Jesse Daniel Clingenpeel always wanted to be a soldier. He dressed in camouflage every Halloween and imitated his father’s buzz cut as a child.
But a year after a combat injury led to his honorable discharge from the Army in 2012, the Roanoke County native eagerly joined up as a Roanoke firefighter-EMT, Chief David Hoback said.
“Even after he suffered those injuries in his deployment, he did not want to stop serving his community,” Hoback said.
The department is grieving the 25-year-old firefighter-EMT’s loss after he was killed Thursday when he struck a vehicle with his Jeep in the 4700 block of Brambleton Avenue near Ranchcrest Drive about 6:50 a.m. He was on his way to work at Roanoke Fire-Station 4 on Peters Creek Road Southwest.

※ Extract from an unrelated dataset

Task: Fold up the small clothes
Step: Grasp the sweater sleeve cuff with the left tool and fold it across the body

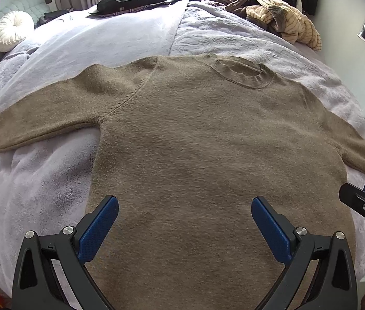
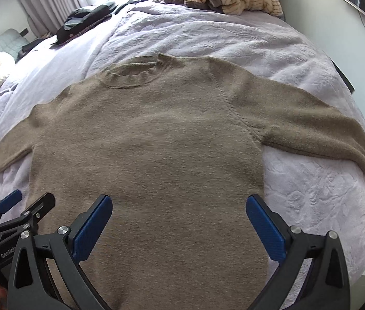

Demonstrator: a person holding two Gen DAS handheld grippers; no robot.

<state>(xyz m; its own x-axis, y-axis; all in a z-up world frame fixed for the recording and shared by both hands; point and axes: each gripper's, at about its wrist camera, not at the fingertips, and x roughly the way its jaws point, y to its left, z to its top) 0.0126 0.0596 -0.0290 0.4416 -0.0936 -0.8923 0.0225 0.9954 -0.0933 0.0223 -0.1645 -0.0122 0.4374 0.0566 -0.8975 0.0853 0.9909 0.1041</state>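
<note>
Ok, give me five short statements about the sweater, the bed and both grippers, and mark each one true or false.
1. The brown sweater lies flat with both sleeves spread out. True.
2. The left gripper is shut on the hem. False: it is open and holds nothing.
3. The right gripper is open. True.
4. The sweater's collar points toward the grippers. False: it lies at the far end.
5. The striped clothes are folded in a neat stack. False: they lie in a crumpled heap.

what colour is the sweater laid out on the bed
Plain brownish tan sweater, no pattern; the right wrist view shows it best.
</note>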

Clingenpeel, who enlisted in the Army in 2007 at 17, had served for seven months as a paratrooper in Afghanistan when an improvised explosive device detonation broke his right leg and shattered his left heel in September 2009. He was later awarded a Purple Heart.
“He had to go into intense therapy. He came to work for us and he’s done a phenomenal job,” Hoback said.
Hoback said Clingenpeel often leaped to take on challenges. A year after he was hired, Clingenpeel enrolled in the advanced EMS course the department requires of all employees but usually recommends for workers in their third year, Hoback said.